## Concise.org

#### Testing convergence of gradient descent

Make a plot with number of iterations on the x-axis. Now plot the cost function, $J(θ)$ over the number of iterations of gradient descent.

Ideally, $J(\theta)$ should decrease after every iteration. Number of iterations taken by gradient descent to converge can vary a lot depending for different cases.

Example automatic convergence test:
Declare convergence if $J(\theta)$ decereases by less than $10^{-3} (\epsilon)$ in one iteration.

However, in practice choosing a particular threshold $(\epsilon)$ value can be pretty difficult. So, in order to test convergence of gradient descent, graphs like above can be more effective.
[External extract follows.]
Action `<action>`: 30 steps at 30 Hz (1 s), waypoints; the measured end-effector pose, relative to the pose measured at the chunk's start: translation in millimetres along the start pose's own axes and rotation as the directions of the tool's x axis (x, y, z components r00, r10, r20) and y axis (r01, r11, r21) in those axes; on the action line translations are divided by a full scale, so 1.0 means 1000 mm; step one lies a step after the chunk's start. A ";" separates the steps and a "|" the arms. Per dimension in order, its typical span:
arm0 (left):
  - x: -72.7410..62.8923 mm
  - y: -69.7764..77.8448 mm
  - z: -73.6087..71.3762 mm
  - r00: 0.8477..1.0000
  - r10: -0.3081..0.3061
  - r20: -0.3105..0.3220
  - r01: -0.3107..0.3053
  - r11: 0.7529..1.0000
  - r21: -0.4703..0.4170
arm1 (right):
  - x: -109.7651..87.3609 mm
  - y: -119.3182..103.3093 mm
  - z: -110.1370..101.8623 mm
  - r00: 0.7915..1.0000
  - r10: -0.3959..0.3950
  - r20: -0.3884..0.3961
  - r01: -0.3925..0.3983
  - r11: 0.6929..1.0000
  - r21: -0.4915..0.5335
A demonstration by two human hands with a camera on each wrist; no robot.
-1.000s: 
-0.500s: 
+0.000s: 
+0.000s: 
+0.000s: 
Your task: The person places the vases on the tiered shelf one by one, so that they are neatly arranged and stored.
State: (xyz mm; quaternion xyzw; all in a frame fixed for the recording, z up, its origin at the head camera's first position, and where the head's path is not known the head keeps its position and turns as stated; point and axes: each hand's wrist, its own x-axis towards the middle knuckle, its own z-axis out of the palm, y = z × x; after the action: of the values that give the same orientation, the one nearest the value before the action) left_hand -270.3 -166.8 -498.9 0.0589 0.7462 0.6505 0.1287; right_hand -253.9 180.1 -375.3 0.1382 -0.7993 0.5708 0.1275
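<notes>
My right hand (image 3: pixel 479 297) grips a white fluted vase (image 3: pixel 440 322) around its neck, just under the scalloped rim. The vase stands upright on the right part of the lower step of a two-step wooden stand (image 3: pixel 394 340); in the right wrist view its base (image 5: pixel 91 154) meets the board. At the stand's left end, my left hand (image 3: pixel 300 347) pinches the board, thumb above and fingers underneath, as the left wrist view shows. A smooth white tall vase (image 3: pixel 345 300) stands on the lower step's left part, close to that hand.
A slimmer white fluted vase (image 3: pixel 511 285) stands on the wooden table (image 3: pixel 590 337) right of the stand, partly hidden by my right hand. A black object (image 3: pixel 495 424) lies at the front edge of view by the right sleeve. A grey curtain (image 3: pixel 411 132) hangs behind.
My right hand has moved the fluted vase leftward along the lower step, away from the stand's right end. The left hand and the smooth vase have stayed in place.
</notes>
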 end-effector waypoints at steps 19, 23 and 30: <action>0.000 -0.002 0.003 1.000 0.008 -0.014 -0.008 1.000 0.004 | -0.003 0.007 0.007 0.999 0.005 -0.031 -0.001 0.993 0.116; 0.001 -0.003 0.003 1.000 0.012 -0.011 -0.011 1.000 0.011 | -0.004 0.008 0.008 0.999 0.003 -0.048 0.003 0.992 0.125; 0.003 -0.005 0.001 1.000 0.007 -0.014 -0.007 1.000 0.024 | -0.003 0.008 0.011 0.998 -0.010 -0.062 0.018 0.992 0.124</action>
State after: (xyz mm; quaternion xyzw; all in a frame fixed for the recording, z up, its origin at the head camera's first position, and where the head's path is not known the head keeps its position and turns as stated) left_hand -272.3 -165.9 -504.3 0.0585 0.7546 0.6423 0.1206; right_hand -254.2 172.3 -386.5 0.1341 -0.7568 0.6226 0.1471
#### Debugging: How to make sure gradient descent is working correctly If J(θ) ever increases, then you probably need to decrease $\alpha$.

NOTE:
It has been proven that if learning rate $\alpha$ is sufficiently small, $J(\theta)$ should decrease on every iteration.

#### How to choose learning rate $\alpha$

Recall that:

• If $\alpha$ is too small:
• slow convergence
• If $\alpha$ is too large:
• $J(\theta)$ may not decrease on every iteration, and thus may not converge
• may even diverge
• sometimes, slow convergence also possible

In order to choose suitable $\alpha$, try a range of values and corresponding to each value of $\alpha$, plot the values of $J(\theta)$ as a function of number of iterations. Then, choose an $\alpha$ which causes $J(\theta)$ to decrease rapidly.

For trying a range of values of $\alpha$, you can choose factors of 10 or 3, for example.
E.g., ..., 0.001, 0.003, 0.01, 0.03, 0.1, 0.3, 1, ...